### [Exercise]
Because the copy must hold no pictures, return the data below with all of its words intact.

▽

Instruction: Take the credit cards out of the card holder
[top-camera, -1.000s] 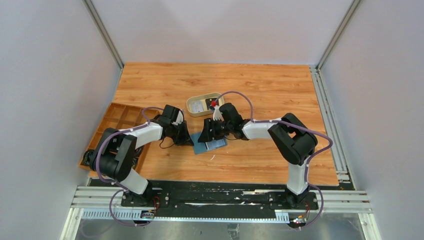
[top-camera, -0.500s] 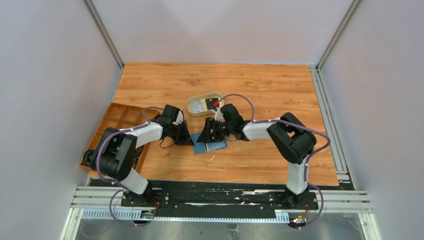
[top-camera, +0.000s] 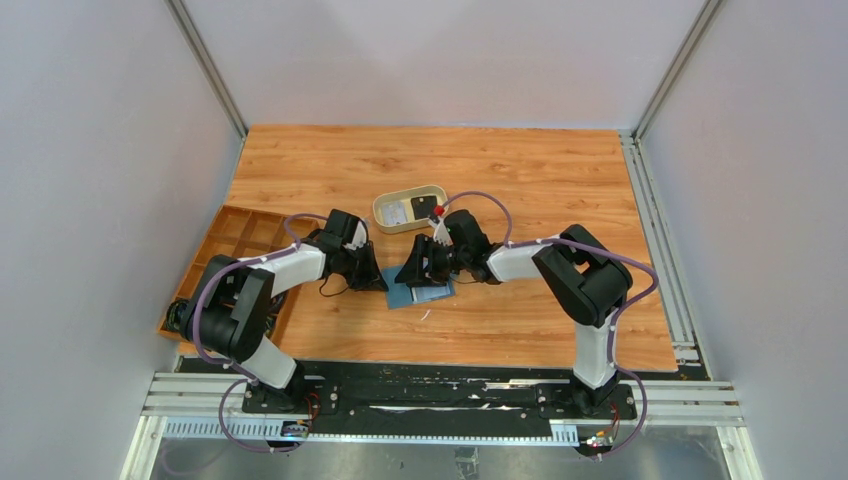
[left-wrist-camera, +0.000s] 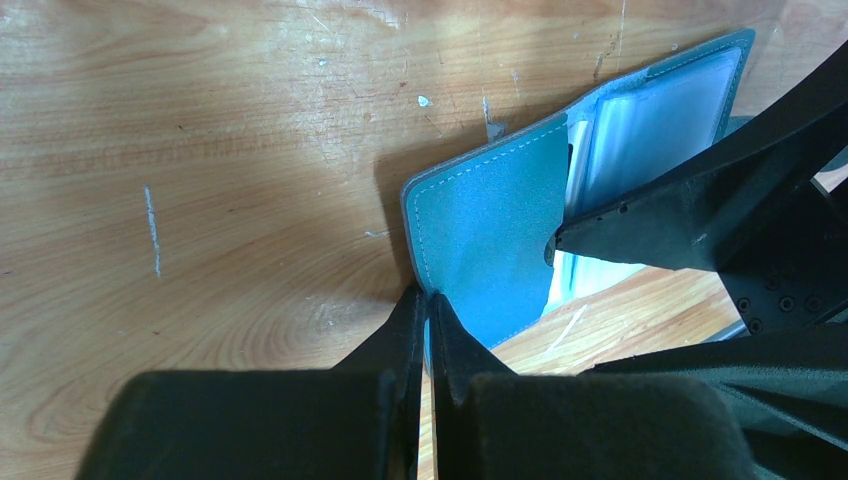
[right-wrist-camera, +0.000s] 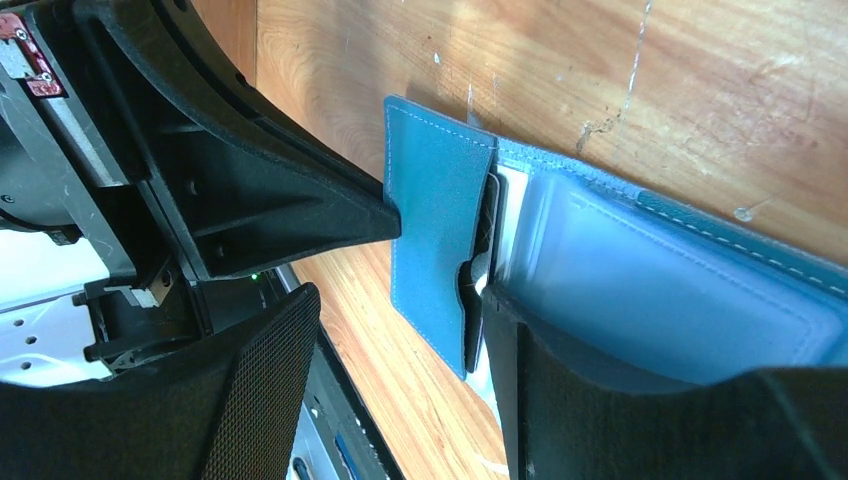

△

### [Output]
Instruction: Take the credit cards out of the card holder
[top-camera, -1.000s] 
[top-camera, -0.500s] 
[top-camera, +0.000s] 
[left-wrist-camera, +0.000s] 
[right-wrist-camera, +0.000s] 

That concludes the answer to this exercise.